At which point 80% of those who were eligible made it beyond time 10.

So 80 percent of the 92% of the original sample who

were still eligible to have the event made it beyond time 10,

for accumulative proportion of 74%.

Let's move on to the next event time which is 10 months.

And you can see we've lost another person to censoring at seven months,

so by the time we get to right before 10 months,

there are seven people left at risk of having the event.

And of those seven only,

the one who has the event at 10 months has the event.

So the proportion of people who could have had

the event at 10 months and did so is one out of seven.

And complimentary the proportion of persons who could have had

the event but did not at time 10 were six out of seven.

That's the proportion of those who were still around and eligible at time 10.

And if we want to turn that into the estimated proportion

of the original cohort or sample that we started with,

we could take that times specific survival and multiply it by

the proportion or cumulative survival of

persons who had made it through the previous event time times six.

And so 74% of the original sample made it beyond or survived beyond time six.

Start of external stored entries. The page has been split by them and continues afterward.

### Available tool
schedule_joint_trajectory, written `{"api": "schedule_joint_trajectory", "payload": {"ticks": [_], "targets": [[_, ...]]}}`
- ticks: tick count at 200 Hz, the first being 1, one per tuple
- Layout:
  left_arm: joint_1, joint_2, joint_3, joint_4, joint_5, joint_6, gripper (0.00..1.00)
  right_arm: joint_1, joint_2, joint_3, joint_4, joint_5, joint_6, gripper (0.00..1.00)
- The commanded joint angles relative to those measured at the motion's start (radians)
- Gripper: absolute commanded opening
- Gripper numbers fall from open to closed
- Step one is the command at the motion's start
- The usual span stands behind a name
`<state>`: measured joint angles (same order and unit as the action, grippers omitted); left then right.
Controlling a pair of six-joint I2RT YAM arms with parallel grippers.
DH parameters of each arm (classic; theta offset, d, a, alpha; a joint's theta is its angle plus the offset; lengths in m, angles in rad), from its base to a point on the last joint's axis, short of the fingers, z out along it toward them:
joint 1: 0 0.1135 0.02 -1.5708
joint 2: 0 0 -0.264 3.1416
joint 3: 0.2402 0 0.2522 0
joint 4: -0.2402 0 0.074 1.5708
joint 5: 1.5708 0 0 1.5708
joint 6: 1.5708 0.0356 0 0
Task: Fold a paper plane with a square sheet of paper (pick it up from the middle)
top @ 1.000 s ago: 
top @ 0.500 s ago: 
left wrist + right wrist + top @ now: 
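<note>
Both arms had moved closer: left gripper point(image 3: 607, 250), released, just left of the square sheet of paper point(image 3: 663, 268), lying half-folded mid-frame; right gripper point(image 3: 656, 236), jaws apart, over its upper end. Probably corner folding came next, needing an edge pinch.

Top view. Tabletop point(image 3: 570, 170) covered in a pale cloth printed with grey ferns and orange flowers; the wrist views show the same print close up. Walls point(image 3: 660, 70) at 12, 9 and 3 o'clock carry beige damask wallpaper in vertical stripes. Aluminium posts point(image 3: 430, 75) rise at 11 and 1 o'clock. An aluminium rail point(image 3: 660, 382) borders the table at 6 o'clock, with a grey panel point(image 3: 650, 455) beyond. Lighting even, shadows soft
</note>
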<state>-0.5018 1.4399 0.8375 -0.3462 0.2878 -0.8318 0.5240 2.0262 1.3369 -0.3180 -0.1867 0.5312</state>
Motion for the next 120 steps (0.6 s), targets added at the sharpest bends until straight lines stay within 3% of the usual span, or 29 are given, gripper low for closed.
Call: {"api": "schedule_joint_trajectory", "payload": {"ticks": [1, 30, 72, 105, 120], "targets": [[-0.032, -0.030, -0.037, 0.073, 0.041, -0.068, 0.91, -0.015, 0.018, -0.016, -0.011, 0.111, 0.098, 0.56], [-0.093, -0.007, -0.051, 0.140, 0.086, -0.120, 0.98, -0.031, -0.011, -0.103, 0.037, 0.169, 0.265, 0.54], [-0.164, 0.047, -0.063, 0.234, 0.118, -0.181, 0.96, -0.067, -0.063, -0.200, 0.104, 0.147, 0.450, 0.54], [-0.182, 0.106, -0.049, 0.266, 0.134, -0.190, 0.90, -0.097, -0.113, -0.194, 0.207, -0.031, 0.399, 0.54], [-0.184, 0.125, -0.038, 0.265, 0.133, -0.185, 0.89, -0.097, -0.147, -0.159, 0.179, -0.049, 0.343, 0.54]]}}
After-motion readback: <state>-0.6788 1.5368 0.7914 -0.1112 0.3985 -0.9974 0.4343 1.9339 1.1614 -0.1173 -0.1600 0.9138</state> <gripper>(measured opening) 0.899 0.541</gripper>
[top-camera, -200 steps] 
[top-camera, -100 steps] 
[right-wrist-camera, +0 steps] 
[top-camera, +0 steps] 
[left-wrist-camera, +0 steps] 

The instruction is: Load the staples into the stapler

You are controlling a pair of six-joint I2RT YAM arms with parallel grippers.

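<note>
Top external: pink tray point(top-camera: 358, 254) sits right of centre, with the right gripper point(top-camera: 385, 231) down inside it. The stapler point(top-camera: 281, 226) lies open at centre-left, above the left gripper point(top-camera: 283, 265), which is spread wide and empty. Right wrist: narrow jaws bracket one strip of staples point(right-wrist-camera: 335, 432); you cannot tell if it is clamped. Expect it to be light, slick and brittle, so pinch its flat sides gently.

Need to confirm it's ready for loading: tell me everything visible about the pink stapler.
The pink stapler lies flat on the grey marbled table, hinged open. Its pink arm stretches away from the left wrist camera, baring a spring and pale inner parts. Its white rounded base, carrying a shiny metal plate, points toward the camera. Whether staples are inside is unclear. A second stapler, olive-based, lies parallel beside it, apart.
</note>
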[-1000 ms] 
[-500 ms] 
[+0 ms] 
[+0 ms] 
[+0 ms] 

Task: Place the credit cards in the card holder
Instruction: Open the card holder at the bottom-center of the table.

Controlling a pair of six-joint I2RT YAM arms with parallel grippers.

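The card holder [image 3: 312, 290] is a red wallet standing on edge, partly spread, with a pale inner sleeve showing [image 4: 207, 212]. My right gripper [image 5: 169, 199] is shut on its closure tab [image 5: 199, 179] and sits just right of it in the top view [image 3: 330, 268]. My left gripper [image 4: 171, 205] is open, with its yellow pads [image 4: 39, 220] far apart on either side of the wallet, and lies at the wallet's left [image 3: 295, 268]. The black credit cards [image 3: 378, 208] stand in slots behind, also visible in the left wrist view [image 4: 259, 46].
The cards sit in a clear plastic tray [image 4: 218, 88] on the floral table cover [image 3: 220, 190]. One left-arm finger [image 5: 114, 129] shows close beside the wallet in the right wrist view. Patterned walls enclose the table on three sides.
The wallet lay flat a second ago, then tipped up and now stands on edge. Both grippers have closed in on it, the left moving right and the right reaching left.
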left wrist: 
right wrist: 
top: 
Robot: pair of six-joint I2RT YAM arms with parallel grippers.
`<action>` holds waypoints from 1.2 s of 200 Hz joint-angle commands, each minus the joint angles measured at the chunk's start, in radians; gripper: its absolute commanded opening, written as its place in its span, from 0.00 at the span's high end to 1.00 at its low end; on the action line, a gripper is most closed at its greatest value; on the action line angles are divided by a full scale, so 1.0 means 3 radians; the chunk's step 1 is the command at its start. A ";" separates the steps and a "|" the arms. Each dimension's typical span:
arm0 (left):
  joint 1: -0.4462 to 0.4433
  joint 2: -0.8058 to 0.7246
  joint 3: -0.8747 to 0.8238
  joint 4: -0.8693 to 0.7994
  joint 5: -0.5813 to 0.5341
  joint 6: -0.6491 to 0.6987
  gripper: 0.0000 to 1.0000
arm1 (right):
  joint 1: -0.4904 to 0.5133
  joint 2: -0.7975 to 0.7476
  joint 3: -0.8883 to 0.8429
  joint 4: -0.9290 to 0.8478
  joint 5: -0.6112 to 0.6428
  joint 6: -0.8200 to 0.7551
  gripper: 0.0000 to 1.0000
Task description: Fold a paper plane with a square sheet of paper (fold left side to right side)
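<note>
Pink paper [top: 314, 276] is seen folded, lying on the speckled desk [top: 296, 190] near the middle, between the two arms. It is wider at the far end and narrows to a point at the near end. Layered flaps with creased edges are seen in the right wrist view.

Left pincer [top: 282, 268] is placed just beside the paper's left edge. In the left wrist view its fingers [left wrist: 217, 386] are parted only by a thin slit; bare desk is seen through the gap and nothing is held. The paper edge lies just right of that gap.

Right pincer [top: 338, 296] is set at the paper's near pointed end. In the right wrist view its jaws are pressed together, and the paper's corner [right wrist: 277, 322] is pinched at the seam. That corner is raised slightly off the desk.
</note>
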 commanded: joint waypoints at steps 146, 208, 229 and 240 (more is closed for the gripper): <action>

And six out of seven of those who could have had the event at time 10 did not.

86% of those who could have had the event did not.

And we guesstimate that 74% of the original sample who survived

beyond times six was around and eligible to have the event at a time 10.

Putting this all together we'd say,

the cumulative proportion of the original sample we estimate to

have survived and remain event free be down time

10 is 86% of that 74% or cumulatively 64%.

So you could keep going through the final event time and you'd see that

the largest time in this sample of 32 months is in fact, an event time.

So the curve actually

drops to zero percent at the end of the follow-up period here,

if this last time or censoring time the curve would remain at some value above zero.